High schools counselors are already noting a decline in scholarships. Jennifer Ciok, a specialist at Sullivan High for the Umoja Corporation, a non-profit that partners with schools to increase graduation rates and offer other support to students, wonders whether universities are being more cautious because of the uncertainty surrounding higher education funding.

“They’re just not getting the typical scholarship they’ve gotten in the past,” she says. “These are kids with 4.8 GPAs.”

Jim Palmer, an Illinois State University professor who has studied higher education funding for more than two decades and produces an annual national report on the issue, says state flagship universities have stronger graduate programs and are better able to attract top-ranked research faculty who can garner multi-million research grants.

But Marybeth Gasman, who directs the Penn Center for Minority Serving Institutions at the University of Pennsylvania, sees bias at play and questions why states have historically bypassed institutions that serve mostly students of color when deciding where to place flagship programs and research facilities.

Chicago State University
Chicago State University awarded 16 percent of all the degrees earned by black Illinois students at public universities in 2014.
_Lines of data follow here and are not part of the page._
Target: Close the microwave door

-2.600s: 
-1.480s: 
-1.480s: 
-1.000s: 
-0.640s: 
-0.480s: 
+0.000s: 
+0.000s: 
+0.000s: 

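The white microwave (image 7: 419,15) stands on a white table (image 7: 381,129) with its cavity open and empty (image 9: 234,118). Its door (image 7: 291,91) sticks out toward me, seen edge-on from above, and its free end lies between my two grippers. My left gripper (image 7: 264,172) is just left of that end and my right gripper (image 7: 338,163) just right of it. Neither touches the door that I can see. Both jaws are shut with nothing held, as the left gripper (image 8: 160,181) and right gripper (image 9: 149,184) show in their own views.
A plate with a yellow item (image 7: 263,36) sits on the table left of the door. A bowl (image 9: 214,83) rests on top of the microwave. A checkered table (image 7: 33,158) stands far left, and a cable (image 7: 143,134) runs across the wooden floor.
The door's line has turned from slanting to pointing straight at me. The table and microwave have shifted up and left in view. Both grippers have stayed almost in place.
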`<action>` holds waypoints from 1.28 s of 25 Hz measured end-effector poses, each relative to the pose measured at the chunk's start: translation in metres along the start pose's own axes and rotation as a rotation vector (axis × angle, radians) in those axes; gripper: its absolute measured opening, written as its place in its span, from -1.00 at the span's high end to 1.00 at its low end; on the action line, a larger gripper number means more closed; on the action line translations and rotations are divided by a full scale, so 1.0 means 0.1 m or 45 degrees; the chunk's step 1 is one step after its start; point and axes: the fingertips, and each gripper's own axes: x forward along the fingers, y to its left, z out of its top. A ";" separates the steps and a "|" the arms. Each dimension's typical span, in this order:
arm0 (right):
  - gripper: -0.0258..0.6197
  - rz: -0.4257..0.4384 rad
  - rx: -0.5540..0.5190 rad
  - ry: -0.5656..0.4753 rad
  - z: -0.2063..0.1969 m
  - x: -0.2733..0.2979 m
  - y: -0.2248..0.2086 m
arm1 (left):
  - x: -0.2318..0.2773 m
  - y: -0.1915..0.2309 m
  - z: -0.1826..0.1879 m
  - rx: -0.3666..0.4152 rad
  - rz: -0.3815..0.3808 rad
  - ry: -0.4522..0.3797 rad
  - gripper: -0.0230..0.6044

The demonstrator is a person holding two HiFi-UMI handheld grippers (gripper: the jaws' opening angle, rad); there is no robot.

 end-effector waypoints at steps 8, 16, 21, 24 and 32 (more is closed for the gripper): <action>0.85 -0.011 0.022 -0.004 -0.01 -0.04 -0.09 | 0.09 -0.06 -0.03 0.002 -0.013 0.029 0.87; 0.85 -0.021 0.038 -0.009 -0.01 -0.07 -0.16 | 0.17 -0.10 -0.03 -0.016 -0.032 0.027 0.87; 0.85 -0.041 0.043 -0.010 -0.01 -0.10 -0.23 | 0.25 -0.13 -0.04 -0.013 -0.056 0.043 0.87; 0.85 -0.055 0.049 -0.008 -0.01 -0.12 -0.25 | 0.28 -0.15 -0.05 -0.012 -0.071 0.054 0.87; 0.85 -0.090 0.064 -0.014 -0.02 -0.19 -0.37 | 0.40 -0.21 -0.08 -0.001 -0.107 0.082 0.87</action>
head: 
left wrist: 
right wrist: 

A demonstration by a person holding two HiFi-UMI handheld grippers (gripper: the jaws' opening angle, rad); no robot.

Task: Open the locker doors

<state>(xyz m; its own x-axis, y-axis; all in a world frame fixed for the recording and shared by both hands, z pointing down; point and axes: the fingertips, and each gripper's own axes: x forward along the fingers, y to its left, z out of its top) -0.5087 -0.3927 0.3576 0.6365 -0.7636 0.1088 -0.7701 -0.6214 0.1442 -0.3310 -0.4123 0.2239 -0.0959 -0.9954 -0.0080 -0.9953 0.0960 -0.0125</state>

“Why are they all at the main campuses?” she asks. “Why aren’t they at black colleges or at more regional institutions? Don’t black students deserve access to just as good a curriculum?”

Gasman says the trend is especially troubling because institutions like Chicago State graduate a disproportionate share of African American students: Only about 3 percent of all black undergraduates in Illinois public universities were enrolled there in 2014, but Chicago State awarded 16 percent of all the degrees earned by black students that year.

“Chicago State is doing the lion’s share of the work with regards to low-income African-Americans, and African-Americans that are returning to school,” Gasman says.

Bigger endowment, fewer poor students

Gasman notes that endowments are “just like a family savings account that grows over time. If you’ve been short-funded for years and years and years, you’re not going to have large endowments.”

Another source of endowment money is alumni contributions. But graduates from regional public universities don’t typically enter high-paying fields that would allow them to contribute substantial sums, says Palmer. These schools are better-known for producing “teachers, police officers, and so forth,” he adds. “Kind of the backbone of our working economy, but we’re not talking about an alumni base that is extremely wealthy.”

Brenda Hernandez, a graduating senior at Northeastern Illinois University, knows she’ll never be able to give millions to the school. As an undocumented student, she was not eligible for needs-based financial aid from the state or federal government and had to pay her own way through school. Now, she tries to support alumni association efforts, including a campaign to get seniors from the Class of 2016 to donate just $20.16.

“I see their efforts and what they try to do and how much help they don’t get,” she says.